Most people who are sunburned did not apply enough sunscreen or didn’t reapply it frequently. You should use a broad-spectrum sunscreen with an SPF of at least 30 and reapply it every two hours, especially when swimming or sweating. You should also consider wearing clothing that will protect against UV radiation, such as hats, sunglasses and long-sleeved shirts, as well as using sun-protective lip balm.

Treating Sunburn

Sunburn causes inflammation, which makes the skin red and swell. This is your body’s way of trying to protect itself. It also sends immune cells to repair DNA damage in the skin cell. Over time, the damaged skin cells die and are replaced with new ones.

Generally, mild sunburn heals on its own within a few days to a week. More severe burns take longer to heal. If you have a second- or third-degree sunburn, call your doctor right away.

Cool, damp cloths can help ease pain and swelling. Soothing creams and gels, such as aloe vera, can ease dryness. You can also use hydrocortisone cream, available without a prescription, to soothe painful sunburn. You can also take an over-the-counter NSAID, such as ibuprofen or aspirin, to reduce redness, swelling and pain. But don’t give aspirin to children or teenagers — it may increase their risk for Reye’s syndrome, a rare but serious disease.

Don’t pick at blisters, and don’t rip off any peeling skin. Blistering and peeling is your body’s natural way of getting rid of dead, sunburned skin. It’s important to keep the skin moist and soft with ointments or moisturizers. And be sure to drink plenty of fluids, especially if your sunburn is severe or causes itching.

Symptoms of Sunburn

Sunburn is the body’s reaction to too much UV exposure. It results in the skin changing to a reddish-brown color, often with swelling and discomfort. A sunburn also damages DNA in the skin cells, which raises the risk of skin cancer.

The first sign of sunburn is usually redness, which can range from a mild pink to deep red. In some cases, the skin will begin to swell and blister. If a severe sunburn develops, systemic symptoms such as fever, chills or nausea may occur.

A light sunburn is often accompanied by itching, which increases when the irritated skin sheds and flakes off on its own. If you have a darker skin tone, you may experience this symptom less pronounced.

Depending on the severity of your burn, it will take from a few days to a few weeks for the damaged skin to heal. During this time, you should stay out of the sun because additional exposure will only make your burn worse. Try taking a cool shower or bath and use aloe gel to help soothe your skin. You can also apply a over-the-counter hydrocortisone cream to ease the pain and itching.

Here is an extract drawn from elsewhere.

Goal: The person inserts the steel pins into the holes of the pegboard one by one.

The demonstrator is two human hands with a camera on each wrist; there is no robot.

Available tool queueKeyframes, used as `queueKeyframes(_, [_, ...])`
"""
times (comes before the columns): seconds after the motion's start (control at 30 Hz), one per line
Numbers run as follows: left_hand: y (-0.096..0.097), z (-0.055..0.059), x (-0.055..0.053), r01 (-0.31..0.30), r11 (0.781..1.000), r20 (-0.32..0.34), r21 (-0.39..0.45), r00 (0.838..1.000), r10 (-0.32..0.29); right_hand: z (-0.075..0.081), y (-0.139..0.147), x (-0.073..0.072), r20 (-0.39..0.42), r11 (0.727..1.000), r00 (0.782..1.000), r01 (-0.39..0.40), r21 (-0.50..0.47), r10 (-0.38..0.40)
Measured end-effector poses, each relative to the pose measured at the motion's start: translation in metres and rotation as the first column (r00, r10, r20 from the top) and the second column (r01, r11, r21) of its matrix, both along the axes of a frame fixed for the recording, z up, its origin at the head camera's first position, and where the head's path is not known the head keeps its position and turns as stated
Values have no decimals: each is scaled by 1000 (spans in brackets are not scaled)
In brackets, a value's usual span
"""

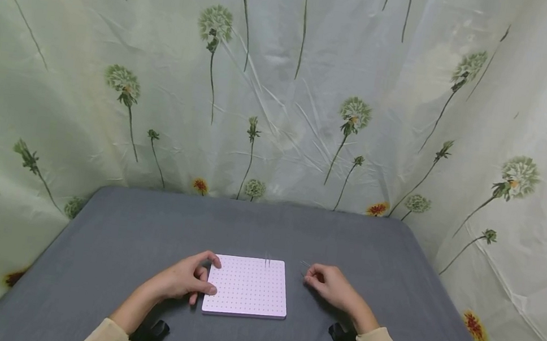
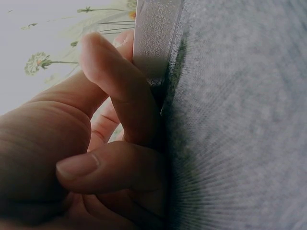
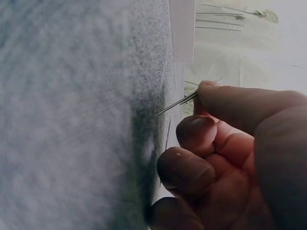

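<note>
Your left hand (image 1: 183, 276) grasps the left edge of the pale board (image 1: 246, 286), with thumb and forefinger on its top face; the board lies flat on the grey cloth (image 1: 245, 229), low in the middle of the head view. Your right hand (image 1: 331, 284), to the right of the board and apart from it, pinches at least one thin metal pin (image 3: 171, 106) between thumb and forefinger. It looks like more than one, but they are too fine to count.

At least two upright pins (image 1: 266, 260) stand at the board's top edge, right of its middle. From that, you seem to be midway through setting pins in the holes, with the next one readied at your fingertips. The next move would call for separating a single pin, turning it upright and lining its end up with a hole while your left hand steadies the board.

Only the head view gives you the grid of holes and how far your right hand stands from the board. The right wrist view shows the slanted pin and its sharp end, which the head view barely catches. The left wrist view alone shows the grainy side of the board close up, beside your bent fingers.
</note>
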State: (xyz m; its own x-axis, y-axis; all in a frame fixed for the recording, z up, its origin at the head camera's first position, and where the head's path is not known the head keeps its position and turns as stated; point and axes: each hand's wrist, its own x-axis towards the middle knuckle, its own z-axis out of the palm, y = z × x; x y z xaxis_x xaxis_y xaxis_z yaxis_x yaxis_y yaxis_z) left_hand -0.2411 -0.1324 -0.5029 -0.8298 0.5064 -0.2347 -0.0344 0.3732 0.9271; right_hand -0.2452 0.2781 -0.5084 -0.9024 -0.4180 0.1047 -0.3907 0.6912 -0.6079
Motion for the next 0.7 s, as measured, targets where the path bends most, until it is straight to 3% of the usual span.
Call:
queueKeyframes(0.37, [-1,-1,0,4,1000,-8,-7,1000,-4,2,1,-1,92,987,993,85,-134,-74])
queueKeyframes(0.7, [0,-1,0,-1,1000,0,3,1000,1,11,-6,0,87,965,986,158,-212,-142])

Avoid products that contain numbing agents like benzocaine, which can cause an allergic reaction. Drink plenty of water to rehydrate the skin and prevent dehydration. If the pain gets too bad, you can take a non-steroidal anti-inflammatory such as acetaminophen or ibuprofen (children should not receive aspirin because of the danger of Reye syndrome).

Sunburn Complications

Sunburn is caused by the sun’s UV rays or from artificial sources such as tanning beds. It is a form of radiation burn to the skin that results in redness and itching. Sunburn is very common and most people get it at some point in their lives. Excessive sun exposure and frequent sunburn increases the risk of skin cancer and wrinkling of the skin.

The first signs of sunburn are usually skin that looks flushed and is tender or painful, and it can take up to 48 hours for the full effects of a sunburn to appear. The redness of a sunburn will continue to develop for a few days, as the skin starts to peel. This is the body’s way of getting rid of damaged and dead skin cells. Some sunburns cause pain that can be relieved with over-the-counter nonsteroidal anti-inflammatory drugs such as aspirin or ibuprofen.

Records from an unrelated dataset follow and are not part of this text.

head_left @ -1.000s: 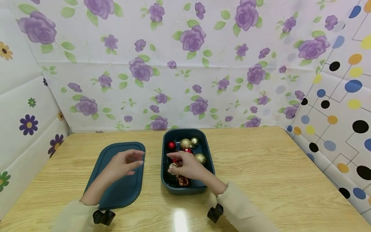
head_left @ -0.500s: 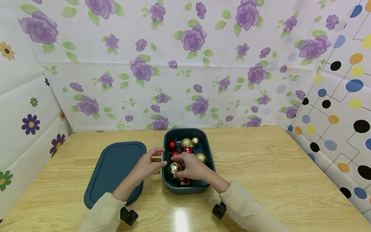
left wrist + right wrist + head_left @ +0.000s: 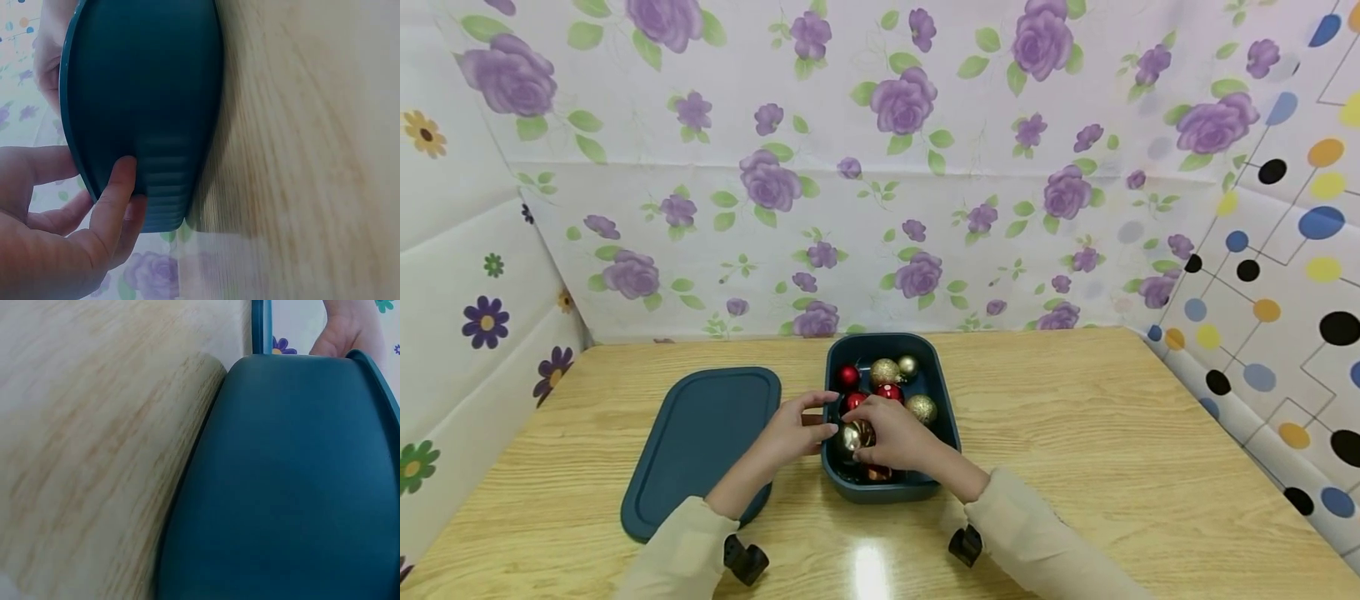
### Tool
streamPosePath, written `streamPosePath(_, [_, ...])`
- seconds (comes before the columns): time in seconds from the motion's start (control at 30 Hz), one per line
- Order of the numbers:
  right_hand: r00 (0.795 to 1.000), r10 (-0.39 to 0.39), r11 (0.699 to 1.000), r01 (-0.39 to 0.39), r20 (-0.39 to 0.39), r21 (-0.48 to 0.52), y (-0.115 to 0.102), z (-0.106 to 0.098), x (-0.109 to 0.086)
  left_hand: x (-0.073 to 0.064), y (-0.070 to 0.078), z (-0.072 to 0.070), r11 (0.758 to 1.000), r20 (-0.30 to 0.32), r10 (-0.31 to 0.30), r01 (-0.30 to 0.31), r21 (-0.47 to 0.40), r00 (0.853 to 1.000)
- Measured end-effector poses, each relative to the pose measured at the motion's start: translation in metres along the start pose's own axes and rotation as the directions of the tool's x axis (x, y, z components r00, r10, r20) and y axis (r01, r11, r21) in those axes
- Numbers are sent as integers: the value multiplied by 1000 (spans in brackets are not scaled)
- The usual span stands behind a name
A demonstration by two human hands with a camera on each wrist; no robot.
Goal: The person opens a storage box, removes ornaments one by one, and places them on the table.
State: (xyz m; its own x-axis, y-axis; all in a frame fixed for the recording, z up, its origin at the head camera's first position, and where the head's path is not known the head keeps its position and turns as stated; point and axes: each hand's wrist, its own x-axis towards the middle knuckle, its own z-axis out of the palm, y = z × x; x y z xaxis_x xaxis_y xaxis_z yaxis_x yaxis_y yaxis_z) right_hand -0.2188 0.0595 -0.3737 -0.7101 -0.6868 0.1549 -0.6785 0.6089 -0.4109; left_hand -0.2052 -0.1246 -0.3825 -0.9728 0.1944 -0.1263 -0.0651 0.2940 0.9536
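A dark teal box (image 3: 887, 494) stands on the table, with several red and gold Christmas balls inside. My right hand (image 3: 901, 435) reaches in over its right side, fingers and thumb curled round a shiny gold ball (image 3: 852, 438) near the left wall. My left hand (image 3: 797, 429) is at the box's left rim. In the left wrist view, fingers (image 3: 115, 194) press the outer wall while others curl at the rim. The box's outer wall (image 3: 281, 481) fills the right wrist view and hides the right hand. Beside the gripped ball lie a red ball (image 3: 855, 401) and a brownish ball (image 3: 877, 472).
A flat teal lid (image 3: 700, 442) lies left of the box. Toward the back of the box are a red ball (image 3: 848, 375) and a glittery gold ball (image 3: 884, 372); another glittery gold ball (image 3: 921, 408) sits at the right. Flowered cloth (image 3: 850, 233) rises behind the table (image 3: 1060, 442).
My left hand has moved right, from over the lid to the box's left rim. Inside the box, my right hand has shifted slightly and drawn its fingers in around the shiny gold ball.
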Motion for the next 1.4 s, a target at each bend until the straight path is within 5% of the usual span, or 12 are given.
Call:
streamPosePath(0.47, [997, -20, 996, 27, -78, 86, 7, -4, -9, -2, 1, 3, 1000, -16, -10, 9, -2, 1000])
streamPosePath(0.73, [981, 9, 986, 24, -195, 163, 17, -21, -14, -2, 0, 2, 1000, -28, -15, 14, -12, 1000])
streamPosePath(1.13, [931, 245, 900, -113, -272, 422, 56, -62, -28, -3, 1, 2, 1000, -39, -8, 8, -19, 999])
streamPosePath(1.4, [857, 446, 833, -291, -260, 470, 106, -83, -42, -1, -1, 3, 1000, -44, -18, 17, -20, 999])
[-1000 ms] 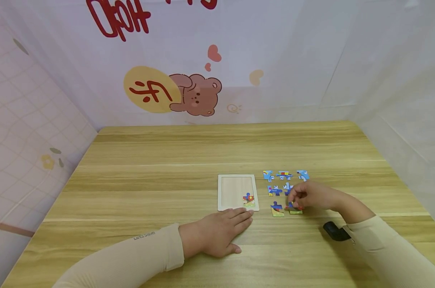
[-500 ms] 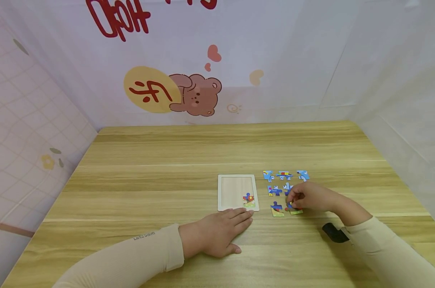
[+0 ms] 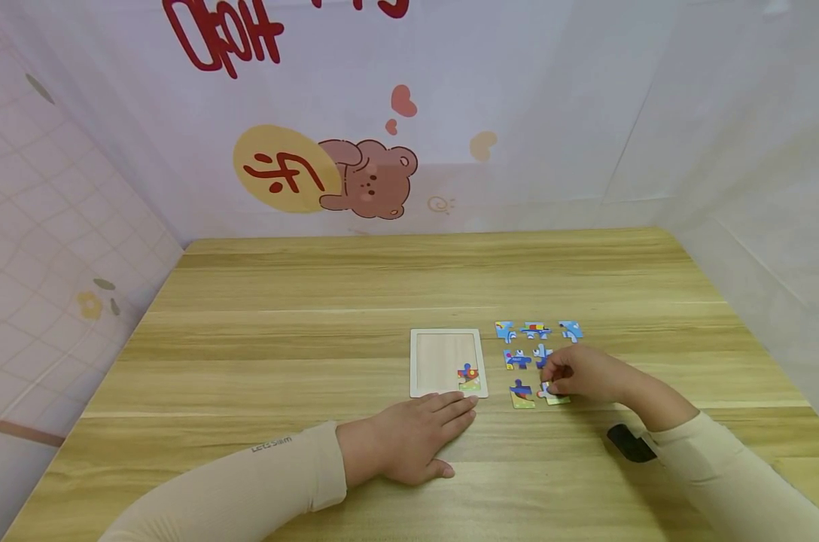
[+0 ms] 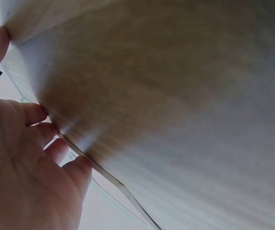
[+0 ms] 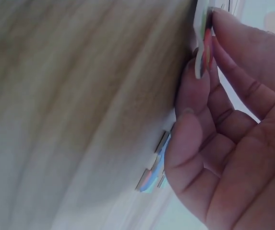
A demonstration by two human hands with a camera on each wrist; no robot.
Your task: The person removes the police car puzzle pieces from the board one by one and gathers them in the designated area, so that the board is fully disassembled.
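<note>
My left hand [image 3: 409,440] lies flat on the table, its fingertips at the near edge of a pale wooden puzzle tray [image 3: 414,365]. The left wrist view shows those fingers lined along the tray's edge [image 4: 111,178]. One red, blue and green jigsaw piece [image 3: 470,378] sits in the tray's near right corner. To the right, my right hand [image 3: 589,373] pinches another jigsaw piece [image 3: 554,399] between thumb and fingers. In the right wrist view that piece [image 5: 200,52] stands tilted on edge between the fingertips. The hand partly covers a blue-and-white piece [image 3: 541,354] behind it.
Several loose jigsaw pieces lie in rows right of the tray, among them a corner piece [image 3: 570,330] at the back and a blue, red and green piece [image 3: 521,394] in front. A black wrist device [image 3: 631,443] shows under the right sleeve. A printed cloth [image 3: 531,113] hangs behind the table.
The piece in my right hand has tilted, and its face now catches the light and looks paler. My right wrist has shifted slightly. The left hand and tray have stayed put.
</note>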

Occasionally, severe sunburns can lead to fluid loss and electrolyte imbalance and patients may need to be admitted to hospital for intravenous rehydration with lactated Ringer’s solution. More seriously, some patients with blistering sunburns can go into shock. If you notice symptoms of a severe sunburn, seek medical attention immediately. Severe sunburns increase your risk of developing melanoma, the most serious type of skin cancer, later in life.